» AIM OF THE TASK
The listing is to be returned word for word, without its images.

━━━━━━━━━━━━━━━━

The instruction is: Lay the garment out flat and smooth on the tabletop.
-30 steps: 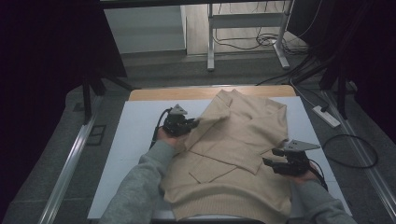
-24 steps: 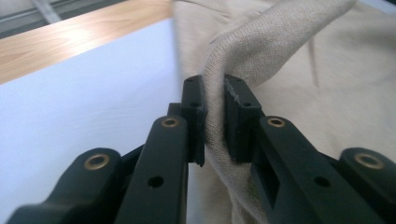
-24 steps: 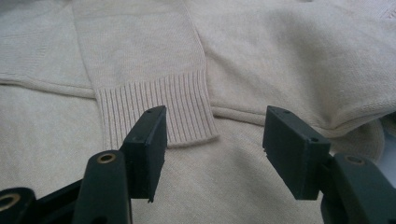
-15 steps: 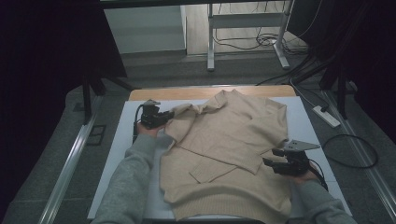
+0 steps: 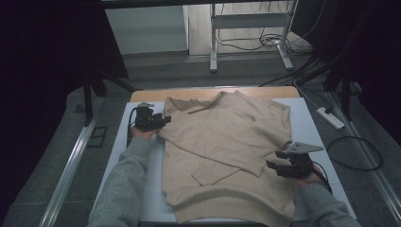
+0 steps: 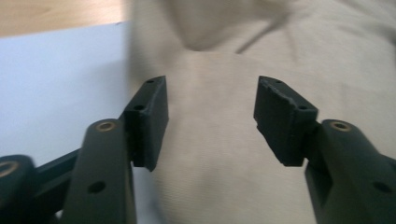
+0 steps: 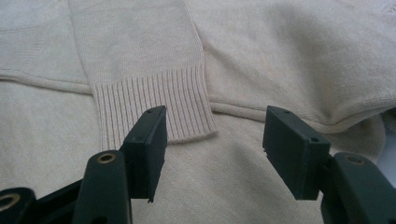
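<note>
Beige sweater (image 5: 227,156) lying spread on the white surface (image 5: 317,130), left gripper (image 5: 163,120) hovering at its left shoulder edge, jaws just opening, right gripper (image 5: 274,161) resting near its right side, one sleeve folded across the chest

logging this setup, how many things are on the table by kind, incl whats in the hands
beige sweater: 1
white mat under it: 1
black grippers, left gripper and right gripper: 2
total: 4

High view overhead, facing forward-down; both gripper views close, low over sweater (image 5: 227,151), shared by all.
</note>
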The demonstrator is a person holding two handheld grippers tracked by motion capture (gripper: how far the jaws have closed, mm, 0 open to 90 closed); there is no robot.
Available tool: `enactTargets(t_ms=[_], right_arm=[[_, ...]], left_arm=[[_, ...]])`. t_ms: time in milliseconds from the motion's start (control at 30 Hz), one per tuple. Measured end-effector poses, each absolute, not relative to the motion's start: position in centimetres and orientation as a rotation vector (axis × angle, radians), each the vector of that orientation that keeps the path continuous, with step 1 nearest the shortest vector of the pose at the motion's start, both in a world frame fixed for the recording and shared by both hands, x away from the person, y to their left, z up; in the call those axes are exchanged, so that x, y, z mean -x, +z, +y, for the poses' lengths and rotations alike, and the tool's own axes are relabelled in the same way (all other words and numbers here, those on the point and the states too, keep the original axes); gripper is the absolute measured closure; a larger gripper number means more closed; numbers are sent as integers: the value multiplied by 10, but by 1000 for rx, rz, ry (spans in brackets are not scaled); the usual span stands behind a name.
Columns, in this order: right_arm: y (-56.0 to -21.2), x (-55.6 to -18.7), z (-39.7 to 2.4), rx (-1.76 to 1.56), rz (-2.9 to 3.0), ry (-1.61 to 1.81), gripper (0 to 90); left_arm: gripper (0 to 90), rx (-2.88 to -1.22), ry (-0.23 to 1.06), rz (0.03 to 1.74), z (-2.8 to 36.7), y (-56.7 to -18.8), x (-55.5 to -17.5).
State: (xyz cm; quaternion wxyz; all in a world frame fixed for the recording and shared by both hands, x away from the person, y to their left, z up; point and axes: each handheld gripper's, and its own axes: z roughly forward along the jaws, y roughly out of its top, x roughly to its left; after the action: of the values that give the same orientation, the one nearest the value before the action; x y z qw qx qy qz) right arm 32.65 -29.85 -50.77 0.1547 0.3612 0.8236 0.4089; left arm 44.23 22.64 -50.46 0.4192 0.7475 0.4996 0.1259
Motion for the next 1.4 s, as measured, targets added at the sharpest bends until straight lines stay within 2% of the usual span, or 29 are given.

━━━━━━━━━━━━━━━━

» ANSWER TO THIS EXERCISE
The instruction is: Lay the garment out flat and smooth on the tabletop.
-30 steps: 
-24 steps: 
-24 steps: 
-15 steps: 
+0 steps: 
+0 steps: 
+0 steps: 
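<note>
Beige sweater (image 5: 227,156) lying spread on the white surface (image 5: 317,130), left gripper (image 5: 163,120) hovering at its left shoulder edge, jaws just opening, right gripper (image 5: 274,161) resting near its right side, one sleeve folded across the chest

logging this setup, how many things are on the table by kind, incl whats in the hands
beige sweater: 1
white mat under it: 1
black grippers, left gripper and right gripper: 2
total: 4

High view overhead, facing forward-down; both gripper views close, low over sweater (image 5: 227,151), shared by all.
</note>
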The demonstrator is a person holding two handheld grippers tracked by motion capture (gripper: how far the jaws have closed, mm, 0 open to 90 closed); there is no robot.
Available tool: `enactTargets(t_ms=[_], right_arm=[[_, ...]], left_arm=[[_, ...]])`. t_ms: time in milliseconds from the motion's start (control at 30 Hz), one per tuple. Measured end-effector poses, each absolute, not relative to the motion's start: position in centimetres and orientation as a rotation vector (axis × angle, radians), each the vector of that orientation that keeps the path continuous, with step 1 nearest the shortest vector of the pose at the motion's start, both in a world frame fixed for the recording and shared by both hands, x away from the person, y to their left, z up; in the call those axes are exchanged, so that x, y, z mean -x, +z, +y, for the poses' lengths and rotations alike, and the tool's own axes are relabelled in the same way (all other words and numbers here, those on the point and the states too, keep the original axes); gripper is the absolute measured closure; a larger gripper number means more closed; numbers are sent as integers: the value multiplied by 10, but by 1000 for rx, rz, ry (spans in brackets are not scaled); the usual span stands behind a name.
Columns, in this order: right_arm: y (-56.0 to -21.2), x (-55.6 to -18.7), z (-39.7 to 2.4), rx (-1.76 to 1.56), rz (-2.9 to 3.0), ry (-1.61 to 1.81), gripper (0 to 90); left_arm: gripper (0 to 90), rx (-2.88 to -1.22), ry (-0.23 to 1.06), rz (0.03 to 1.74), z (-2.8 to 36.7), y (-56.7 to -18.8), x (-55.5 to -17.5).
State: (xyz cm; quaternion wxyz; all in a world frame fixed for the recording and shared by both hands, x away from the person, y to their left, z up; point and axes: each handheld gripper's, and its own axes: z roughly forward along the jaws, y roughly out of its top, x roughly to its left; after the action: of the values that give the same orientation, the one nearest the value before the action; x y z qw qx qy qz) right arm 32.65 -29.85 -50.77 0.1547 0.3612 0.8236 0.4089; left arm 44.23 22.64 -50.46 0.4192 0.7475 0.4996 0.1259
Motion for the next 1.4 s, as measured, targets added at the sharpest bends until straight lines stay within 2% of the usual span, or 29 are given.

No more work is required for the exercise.